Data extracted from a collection
────────────────────

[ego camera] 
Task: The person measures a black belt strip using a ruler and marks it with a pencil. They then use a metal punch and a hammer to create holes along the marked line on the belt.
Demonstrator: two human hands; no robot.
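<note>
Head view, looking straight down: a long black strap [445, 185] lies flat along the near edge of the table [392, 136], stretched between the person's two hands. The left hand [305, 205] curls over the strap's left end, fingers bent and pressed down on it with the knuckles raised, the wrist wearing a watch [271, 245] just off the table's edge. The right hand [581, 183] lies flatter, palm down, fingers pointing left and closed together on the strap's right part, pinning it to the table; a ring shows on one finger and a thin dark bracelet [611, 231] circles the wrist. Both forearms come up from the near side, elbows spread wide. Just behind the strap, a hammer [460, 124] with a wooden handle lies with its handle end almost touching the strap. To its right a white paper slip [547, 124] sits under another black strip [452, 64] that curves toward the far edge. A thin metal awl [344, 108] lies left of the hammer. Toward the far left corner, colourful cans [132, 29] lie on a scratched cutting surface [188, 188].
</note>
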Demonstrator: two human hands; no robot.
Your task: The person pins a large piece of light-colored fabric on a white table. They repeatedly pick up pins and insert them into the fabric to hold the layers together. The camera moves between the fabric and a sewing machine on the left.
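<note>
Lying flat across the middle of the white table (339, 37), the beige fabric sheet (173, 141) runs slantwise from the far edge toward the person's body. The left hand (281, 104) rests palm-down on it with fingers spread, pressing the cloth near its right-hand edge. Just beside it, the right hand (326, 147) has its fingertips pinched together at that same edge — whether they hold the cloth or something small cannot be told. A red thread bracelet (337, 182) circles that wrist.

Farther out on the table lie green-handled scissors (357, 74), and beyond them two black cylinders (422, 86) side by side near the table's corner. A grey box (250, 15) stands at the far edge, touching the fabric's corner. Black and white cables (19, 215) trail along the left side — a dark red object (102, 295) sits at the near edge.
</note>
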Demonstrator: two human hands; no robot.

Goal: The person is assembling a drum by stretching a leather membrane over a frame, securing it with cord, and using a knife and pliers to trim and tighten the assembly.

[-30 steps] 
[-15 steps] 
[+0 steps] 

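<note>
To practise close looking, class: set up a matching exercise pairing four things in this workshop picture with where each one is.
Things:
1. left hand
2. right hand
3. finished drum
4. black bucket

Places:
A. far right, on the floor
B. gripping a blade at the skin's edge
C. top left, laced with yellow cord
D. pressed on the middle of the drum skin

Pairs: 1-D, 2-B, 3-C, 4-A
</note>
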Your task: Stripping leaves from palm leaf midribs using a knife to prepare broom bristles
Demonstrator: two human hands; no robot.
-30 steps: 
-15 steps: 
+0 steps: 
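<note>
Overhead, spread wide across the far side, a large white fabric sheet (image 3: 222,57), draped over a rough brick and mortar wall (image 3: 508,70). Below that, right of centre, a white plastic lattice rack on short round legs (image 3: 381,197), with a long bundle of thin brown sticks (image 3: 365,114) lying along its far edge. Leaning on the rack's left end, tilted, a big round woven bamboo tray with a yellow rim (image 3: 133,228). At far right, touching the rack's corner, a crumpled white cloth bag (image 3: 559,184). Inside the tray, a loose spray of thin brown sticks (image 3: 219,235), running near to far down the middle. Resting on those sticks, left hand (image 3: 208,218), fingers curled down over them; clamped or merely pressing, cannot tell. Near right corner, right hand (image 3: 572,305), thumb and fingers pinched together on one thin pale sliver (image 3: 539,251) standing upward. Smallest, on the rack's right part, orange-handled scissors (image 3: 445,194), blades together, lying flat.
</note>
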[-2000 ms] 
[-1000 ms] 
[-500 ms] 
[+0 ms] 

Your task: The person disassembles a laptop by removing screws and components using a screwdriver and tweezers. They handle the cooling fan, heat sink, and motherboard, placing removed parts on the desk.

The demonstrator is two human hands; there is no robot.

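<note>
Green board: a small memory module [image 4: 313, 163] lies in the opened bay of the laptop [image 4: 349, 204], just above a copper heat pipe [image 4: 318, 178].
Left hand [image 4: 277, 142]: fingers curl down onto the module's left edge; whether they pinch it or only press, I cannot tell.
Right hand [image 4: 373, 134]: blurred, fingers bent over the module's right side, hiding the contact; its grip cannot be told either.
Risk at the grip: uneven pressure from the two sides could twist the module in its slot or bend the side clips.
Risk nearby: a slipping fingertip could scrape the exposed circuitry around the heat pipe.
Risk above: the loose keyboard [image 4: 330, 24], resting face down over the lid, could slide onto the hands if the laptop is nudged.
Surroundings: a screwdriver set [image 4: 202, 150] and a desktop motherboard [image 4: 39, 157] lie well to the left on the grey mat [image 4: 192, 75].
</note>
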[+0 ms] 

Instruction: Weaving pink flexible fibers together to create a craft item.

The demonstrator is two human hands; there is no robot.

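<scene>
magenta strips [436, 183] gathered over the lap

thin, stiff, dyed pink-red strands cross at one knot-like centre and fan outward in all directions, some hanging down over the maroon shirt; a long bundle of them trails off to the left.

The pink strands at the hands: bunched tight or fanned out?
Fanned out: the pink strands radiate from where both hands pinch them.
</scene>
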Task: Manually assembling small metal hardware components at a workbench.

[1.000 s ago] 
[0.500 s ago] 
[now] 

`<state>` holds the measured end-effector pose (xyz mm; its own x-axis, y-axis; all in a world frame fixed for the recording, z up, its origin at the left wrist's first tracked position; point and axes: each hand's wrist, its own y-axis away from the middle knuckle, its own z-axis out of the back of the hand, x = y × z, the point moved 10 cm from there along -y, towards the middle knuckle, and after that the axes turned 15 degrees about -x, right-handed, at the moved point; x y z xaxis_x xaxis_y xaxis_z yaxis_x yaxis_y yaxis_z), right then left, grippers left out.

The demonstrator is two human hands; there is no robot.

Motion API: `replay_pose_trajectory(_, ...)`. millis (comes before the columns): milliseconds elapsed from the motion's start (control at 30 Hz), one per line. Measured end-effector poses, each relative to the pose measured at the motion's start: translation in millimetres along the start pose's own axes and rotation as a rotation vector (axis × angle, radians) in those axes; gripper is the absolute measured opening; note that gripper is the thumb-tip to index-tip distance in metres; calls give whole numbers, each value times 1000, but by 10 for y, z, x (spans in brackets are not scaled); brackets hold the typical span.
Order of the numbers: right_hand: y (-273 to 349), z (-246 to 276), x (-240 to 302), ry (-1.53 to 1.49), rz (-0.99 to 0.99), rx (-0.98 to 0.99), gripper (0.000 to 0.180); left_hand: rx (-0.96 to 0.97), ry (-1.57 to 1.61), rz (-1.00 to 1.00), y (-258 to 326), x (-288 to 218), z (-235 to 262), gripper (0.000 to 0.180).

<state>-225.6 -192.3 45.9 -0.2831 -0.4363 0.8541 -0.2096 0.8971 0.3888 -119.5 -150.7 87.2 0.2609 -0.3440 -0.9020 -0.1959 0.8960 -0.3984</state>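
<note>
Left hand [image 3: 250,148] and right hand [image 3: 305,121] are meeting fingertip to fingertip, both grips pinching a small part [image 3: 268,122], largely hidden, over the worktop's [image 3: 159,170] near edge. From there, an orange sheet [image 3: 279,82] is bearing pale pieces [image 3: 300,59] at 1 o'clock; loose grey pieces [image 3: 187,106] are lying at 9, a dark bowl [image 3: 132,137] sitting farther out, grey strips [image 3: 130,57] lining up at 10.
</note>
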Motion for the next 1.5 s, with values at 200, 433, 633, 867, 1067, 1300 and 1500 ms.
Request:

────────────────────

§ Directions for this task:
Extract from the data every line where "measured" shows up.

§ Answer area:
`<state>` holds the measured end-effector pose (xyz mm; its own x-axis, y-axis; all in a world frame fixed for the recording, z up, its origin at the left wrist's first tracked position; point and axes: each hand's wrist, its own y-axis away from the middle knuckle, its own z-axis out of the back of the hand, x = y × z, the point moved 10 cm from there along -y, towards the middle knuckle, and after that the axes turned 15 degrees about -x, right-handed, at the moved point; x y z xaxis_x xaxis_y xaxis_z yaxis_x yaxis_y yaxis_z), right then left, grippers left out.
Motion API: `replay_pose_trajectory(_, ...)`. millis (comes before the columns): milliseconds elapsed from the motion's start (control at 30 Hz), one per line. Measured end-effector poses, each relative to the pose measured at the motion's start: translation in millimetres along the start pose's own axes and rotation as a rotation vector (axis × angle, radians) in those axes; gripper is the absolute measured opening; note that gripper is the thumb-tip to index-tip distance in metres; calls give whole numbers, each value times 1000, but by 10 for y, z, x (spans in brackets are not scaled); brackets hold the typical span.

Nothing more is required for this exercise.